Every line from the top of the material through the line holding "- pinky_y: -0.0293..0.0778" should be copied exactly, and only those lines.

• _PROVIDED DATA_
[Start of section]

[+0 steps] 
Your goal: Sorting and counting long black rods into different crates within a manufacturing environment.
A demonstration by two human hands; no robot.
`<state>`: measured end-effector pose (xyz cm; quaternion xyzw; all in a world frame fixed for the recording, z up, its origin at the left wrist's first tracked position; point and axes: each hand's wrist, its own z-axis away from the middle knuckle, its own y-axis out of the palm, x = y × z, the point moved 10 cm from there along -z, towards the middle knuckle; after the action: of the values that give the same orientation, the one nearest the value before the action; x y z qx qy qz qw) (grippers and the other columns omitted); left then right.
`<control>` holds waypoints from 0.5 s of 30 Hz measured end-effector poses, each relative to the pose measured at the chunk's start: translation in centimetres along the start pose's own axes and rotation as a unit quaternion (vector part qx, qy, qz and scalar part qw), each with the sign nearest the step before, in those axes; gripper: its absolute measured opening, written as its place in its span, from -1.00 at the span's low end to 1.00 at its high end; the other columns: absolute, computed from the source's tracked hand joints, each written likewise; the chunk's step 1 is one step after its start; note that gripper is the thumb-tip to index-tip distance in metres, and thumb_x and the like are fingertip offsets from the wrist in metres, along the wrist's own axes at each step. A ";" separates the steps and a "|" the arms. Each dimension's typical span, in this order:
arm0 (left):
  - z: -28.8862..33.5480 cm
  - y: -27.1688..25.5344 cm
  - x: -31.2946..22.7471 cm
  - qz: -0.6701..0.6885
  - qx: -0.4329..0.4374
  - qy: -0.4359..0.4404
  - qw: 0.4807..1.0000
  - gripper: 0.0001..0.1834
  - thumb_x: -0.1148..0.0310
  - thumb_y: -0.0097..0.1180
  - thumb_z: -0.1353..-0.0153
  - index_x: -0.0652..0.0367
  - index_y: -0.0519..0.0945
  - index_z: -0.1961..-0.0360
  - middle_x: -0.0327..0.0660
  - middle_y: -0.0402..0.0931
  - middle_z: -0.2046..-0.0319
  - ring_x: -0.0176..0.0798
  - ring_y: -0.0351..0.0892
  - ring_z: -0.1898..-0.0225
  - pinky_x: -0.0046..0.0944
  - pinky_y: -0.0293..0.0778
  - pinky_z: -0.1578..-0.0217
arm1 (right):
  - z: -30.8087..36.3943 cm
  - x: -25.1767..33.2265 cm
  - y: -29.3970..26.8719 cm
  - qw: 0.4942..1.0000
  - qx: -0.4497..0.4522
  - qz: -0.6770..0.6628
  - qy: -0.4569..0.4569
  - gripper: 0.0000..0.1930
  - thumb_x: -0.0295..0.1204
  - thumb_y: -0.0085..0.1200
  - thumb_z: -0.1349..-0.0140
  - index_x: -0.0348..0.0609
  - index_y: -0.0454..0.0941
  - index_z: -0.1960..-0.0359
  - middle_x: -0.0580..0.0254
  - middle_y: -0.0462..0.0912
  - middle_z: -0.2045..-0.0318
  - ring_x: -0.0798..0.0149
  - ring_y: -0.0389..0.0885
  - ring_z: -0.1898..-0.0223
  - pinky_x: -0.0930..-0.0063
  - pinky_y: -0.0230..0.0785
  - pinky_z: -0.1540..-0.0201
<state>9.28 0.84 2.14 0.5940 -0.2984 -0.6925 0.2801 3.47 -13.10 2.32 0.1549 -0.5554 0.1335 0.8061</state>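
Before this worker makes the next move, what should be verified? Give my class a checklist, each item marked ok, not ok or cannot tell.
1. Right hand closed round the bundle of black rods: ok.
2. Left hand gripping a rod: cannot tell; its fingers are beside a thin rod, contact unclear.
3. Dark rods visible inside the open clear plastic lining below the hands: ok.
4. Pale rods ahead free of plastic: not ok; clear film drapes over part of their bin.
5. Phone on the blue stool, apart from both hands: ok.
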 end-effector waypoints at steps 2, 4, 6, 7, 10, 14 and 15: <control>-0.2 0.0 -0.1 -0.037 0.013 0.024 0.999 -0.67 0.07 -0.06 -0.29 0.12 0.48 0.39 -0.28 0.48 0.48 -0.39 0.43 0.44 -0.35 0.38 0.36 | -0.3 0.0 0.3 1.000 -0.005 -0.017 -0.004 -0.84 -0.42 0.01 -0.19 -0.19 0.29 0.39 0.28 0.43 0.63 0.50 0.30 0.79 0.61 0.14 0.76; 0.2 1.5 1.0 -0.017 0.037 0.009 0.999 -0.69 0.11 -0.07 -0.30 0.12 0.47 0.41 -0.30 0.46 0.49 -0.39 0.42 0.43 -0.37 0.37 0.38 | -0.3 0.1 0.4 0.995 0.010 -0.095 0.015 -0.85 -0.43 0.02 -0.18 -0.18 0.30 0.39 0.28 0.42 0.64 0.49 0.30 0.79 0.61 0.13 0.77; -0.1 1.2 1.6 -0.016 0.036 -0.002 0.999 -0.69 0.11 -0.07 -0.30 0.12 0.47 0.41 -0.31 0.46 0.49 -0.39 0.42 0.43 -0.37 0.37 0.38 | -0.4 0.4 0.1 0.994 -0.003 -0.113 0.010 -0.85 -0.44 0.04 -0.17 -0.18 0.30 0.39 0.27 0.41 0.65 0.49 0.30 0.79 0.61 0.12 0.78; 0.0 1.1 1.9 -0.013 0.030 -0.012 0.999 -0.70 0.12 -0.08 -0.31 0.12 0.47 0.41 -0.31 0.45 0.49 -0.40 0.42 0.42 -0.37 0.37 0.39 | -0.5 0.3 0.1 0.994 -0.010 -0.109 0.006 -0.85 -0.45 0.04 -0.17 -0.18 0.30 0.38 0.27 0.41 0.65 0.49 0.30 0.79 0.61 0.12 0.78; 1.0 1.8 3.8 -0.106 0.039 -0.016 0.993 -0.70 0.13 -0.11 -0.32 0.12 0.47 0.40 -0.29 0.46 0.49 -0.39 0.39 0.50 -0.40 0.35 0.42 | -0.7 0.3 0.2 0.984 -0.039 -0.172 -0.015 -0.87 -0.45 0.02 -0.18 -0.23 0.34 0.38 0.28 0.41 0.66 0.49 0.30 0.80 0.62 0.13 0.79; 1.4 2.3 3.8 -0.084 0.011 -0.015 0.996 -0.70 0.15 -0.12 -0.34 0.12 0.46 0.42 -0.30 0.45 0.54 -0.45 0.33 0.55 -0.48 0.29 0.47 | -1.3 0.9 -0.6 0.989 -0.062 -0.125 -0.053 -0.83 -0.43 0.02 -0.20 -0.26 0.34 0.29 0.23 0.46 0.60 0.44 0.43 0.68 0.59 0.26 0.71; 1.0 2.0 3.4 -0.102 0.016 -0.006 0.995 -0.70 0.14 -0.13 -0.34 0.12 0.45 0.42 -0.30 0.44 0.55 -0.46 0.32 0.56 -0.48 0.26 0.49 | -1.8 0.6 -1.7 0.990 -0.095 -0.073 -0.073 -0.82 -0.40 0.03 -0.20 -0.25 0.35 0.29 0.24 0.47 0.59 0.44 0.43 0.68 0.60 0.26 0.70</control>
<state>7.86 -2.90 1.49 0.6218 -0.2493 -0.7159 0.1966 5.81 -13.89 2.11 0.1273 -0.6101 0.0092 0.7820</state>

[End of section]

• _ANSWER SPACE_
[+0 steps] 
Your goal: Sorting and counting long black rods into different crates within a manufacturing environment.
A demonstration by two human hands; no robot.
`<state>`: measured end-effector pose (xyz cm; quaternion xyzw; all in a world frame fixed for the recording, z up, its origin at the left wrist's first tracked position; point and axes: each hand's wrist, its own z-axis away from the middle knuckle, its own y-axis out of the palm, x = y × z, the point moved 10 cm from there along -z, towards the middle knuckle; after the action: of the values that give the same orientation, the one nearest the value before the action; x y z qx qy qz qw) (grippers and the other columns omitted); left then right.
`<control>` holds waypoints from 0.5 s of 30 Hz measured end-effector poses, each relative to the pose measured at the chunk's start: translation in centimetres along the start pose's own axes and rotation as a unit quaternion (vector part qx, qy, qz and scalar part qw), each with the sign nearest the step before, in those axes; gripper: its absolute measured opening, written as its place in its span, from -1.00 at the span's low end to 1.00 at its high end; the other columns: absolute, computed from the source's tracked hand joints, each written likewise; the chunk's step 1 is one step after its start; note that gripper is the thumb-tip to index-tip distance in metres, and thumb_x and the like are fingertip offsets from the wrist in metres, along the wrist's own axes at each step. A ";" separates the steps and a "|" the arms. Each dimension's typical span, in this order:
arm0 (left):
  - z: -28.8862..33.5480 cm
  - y: -27.1688..25.5344 cm
  - x: -31.2946..22.7471 cm
  - qz: -0.6701..0.6885
  - qx: -0.4329..0.4374
  - qy: -0.4359..0.4404
  - qw: 0.4807..1.0000
  - gripper: 0.0001..0.1834
  - thumb_x: -0.1148..0.0310
  - thumb_y: -0.0097..0.1180
  - thumb_z: -0.1353..-0.0153
  - index_x: -0.0652..0.0367
  - index_y: -0.0519..0.0945
  - index_z: -0.1961..-0.0360
  - middle_x: -0.0327..0.0660
  - middle_y: -0.0402..0.0931
  - middle_z: -0.2046..-0.0319
  - ring_x: -0.0176..0.0798
  - ring_y: -0.0351..0.0892
  - ring_z: -0.1898..-0.0225
  - pinky_x: -0.0046..0.0944
  - pinky_y: -0.0293..0.0778

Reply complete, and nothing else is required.